Second, find creative ways to connect to local fans. The Chicago Bears did soccer-style jerseys last year for their London game.

“The league and the clubs have done a great job on growing the game,” Krug said. “We see the opportunity of reaching more fans and doing it from a cultural lens.”

Mahomes, Kelce and KC Wolf

Expanding your fan base is much easier when your quarterback, Patrick Mahomes, is the face of the league, and your star tight end, Travis Kelce, is dating global pop star Taylor Swift. Kelce was the UK’s top-selling NFL jersey in 2024.

The Chiefs have also played in five of the last six Super Bowls and won three of them.

Still, there are eight other NFL teams with the same rights the Chiefs have in Britain — and six of them have been there longer.

Social media content on platforms like TikTok and Instagram are crucial, especially because NFL fans in the UK over-index on daily social media use compared to other fans, the Chiefs said.

But some old-school methods work too.

Hello, KC Wolf.

“We know mascots do really well in the markets, it becomes an ambassador,” Krug said.

KC Wolf was on hand in Frankfurt, Germany in 2023 when the Chiefs beat the Miami Dolphins 21-14.

They'll soon be looking for “multiple European-based mascots of our KC Wolf,” Krug said.

“That will be something that we launch later this year," she said, "so having KC Wolf show up in a few of our markets more frequently.”

Meetings aside, being on the ground in London was helpful in other ways: Krug noted the long line at a Formula One promotion in the Lego store in Leicester Square.

The Chiefs have experimented before. Last year the team partnered with Hallmark — headquartered in Kansas City — on “ Holiday Touchdown: A Chiefs Love Story. ”

Going international

In the NFL’s global markets program, Kansas City has rights in seven countries — only the Los Angeles Rams have as many. All but one — Mexico — of the Chiefs’ markets are in Europe. The team added the UK, Ireland and Spain this year.

The team's brass believes the best way to gain fans in foreign markets is to play games there. The Chiefs won their only London game, back in 2015. They are 3-0 overall in regular-season international games.

Dublin, Madrid and Berlin are all new host cities this season.

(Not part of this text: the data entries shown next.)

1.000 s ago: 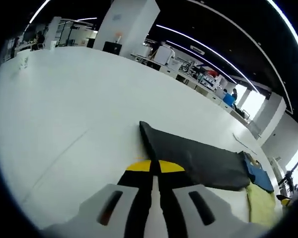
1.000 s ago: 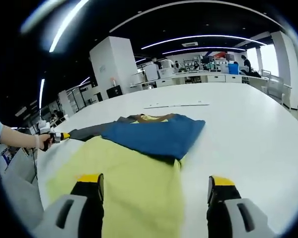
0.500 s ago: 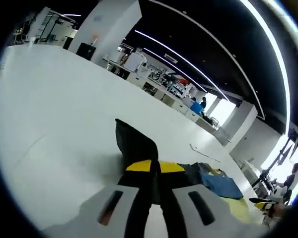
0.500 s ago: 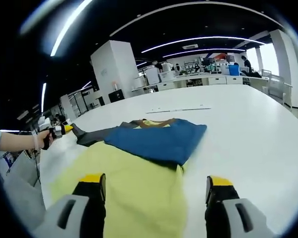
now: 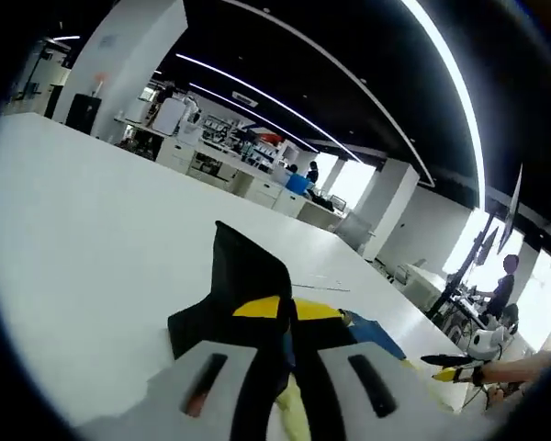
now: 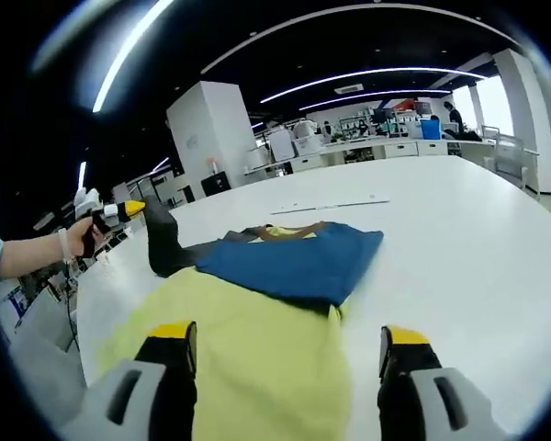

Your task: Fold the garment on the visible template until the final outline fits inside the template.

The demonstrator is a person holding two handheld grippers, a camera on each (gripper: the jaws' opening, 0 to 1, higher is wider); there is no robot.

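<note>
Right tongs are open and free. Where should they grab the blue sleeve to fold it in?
Grip the blue sleeve at its outer corner, the point lying farthest right on the white table. Come in low from the bare table side: that edge lies flat and free, while the inner part rests on the yellow body. The left tongs already lift the black sleeve opposite.

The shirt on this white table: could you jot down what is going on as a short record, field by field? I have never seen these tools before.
surface: white table
garment: shirt with a yellow body, a blue sleeve folded across it and a dark sleeve
left hand-held gripper: shut on the dark sleeve, holding its end up off the table
right hand-held gripper: open, above the yellow body, holding nothing
person: a hand holds the left tool
template: cannot tell; thin lines on the table behind the shirt
</note>
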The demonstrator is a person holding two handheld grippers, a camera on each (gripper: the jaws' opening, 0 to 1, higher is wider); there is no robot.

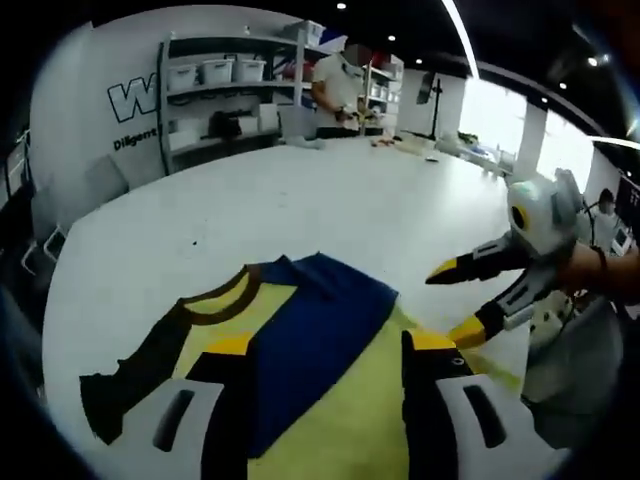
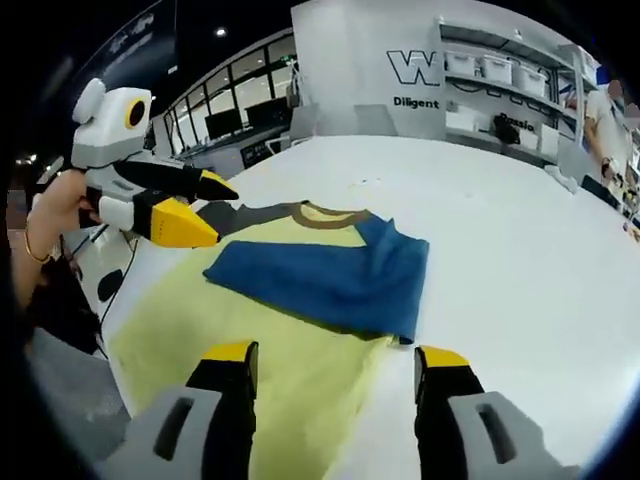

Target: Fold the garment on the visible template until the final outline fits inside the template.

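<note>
**Shirt half folded on the big white desk**

Shirt (image 2: 300, 330) in yellow lies flat on the white desk (image 2: 520, 260), with its brown collar (image 2: 325, 213) at the far end. One dark blue part (image 2: 325, 275) is already folded across the yellow body. A black sleeve (image 1: 135, 375) sticks out flat on the other side. I cannot make out any template lines on the desk.

The left gripper (image 1: 325, 360) hangs over the near part of the shirt. Its jaws are spread and hold nothing. The right gripper (image 2: 335, 365) hangs over the yellow hem. Its jaws are spread too, with nothing between them.

I think the first side fold is done and the person is getting ready for the next one. The next move likely needs the jaws to come down and pinch the black sleeve or the yellow edge, then carry it over the middle. The cloth is soft, so it may bunch up.
</note>
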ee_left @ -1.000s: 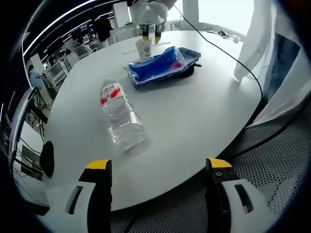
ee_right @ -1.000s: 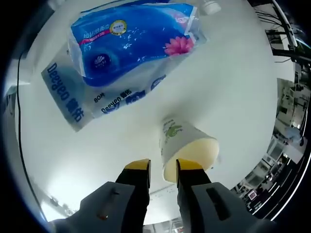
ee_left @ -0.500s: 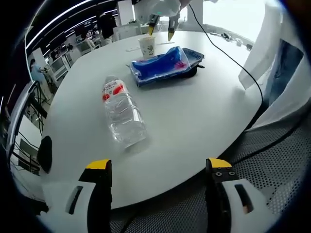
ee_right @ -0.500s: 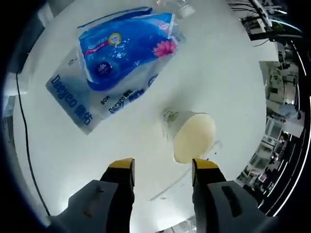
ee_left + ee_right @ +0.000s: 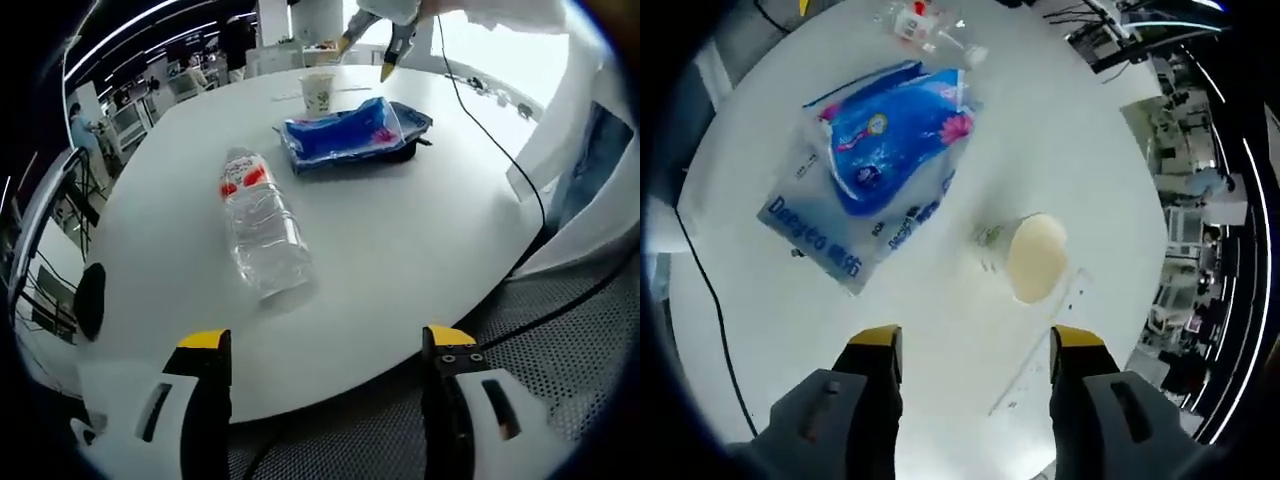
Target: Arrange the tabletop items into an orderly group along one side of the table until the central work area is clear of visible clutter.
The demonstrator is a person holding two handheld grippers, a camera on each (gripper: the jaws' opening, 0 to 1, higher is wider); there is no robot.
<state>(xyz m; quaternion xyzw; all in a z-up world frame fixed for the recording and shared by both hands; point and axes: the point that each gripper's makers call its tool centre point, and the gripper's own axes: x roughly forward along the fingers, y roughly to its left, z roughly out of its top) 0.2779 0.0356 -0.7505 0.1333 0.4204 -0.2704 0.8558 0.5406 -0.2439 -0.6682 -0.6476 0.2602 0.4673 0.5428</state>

The Chiefs will play internationally this season — but not in Europe. They open in Brazil on Sept. 5 when they face the Los Angeles Chargers in Sao Paulo.

That’s the first of seven international NFL games in 2025 — the most ever in one season — and Commissioner Roger Goodell wants to eventually get to 16 games per year. Goodell has also floated the idea of creating a European division and staging a Super Bowl outside the United States. One theory is the league will package the international games into a billion-dollar rights deal.

Team and league data show that the Chiefs are already popular internationally.

They have the largest overall German-language social media following at nearly 150,000. For consumer products sales, the Chiefs rank No. 1 in the “DACH” region of Germany, Austria, Switzerland, and No. 2 in Mexico. In international Game Pass viewing, the Chiefs were the most-watched team in DACH and Mexico last season.

NFL says UK still has room to grow

The Chiefs brought several British “influencers” to a game at Arrowhead Stadium last season. They included “ Formz,” a Tottenham fan who raps Premier League weekly recaps and sings about heartbreak; he has 1 million followers on TikTok.

The league saw “significant growth” in UK fandom last year, said Henry Hodgson, the NFL’s general manager for the UK and Ireland.

Confidence is high enough that three teams — the Chiefs, Baltimore Ravens and Green Bay Packers — applied for and were awarded UK rights starting this season, joining the six others already in the market.

“For now, we don’t want to cap it,” Hodgson told the AP. “We see the benefit of these teams being involved in the market. It’s something that the NFL will monitor, not just in the UK but in all the markets that the global markets program exists in and make sure that all of the clubs can be successful in all the markets they’re in.”

Eleven teams have rights in Germany. Mexico is next highest with 10.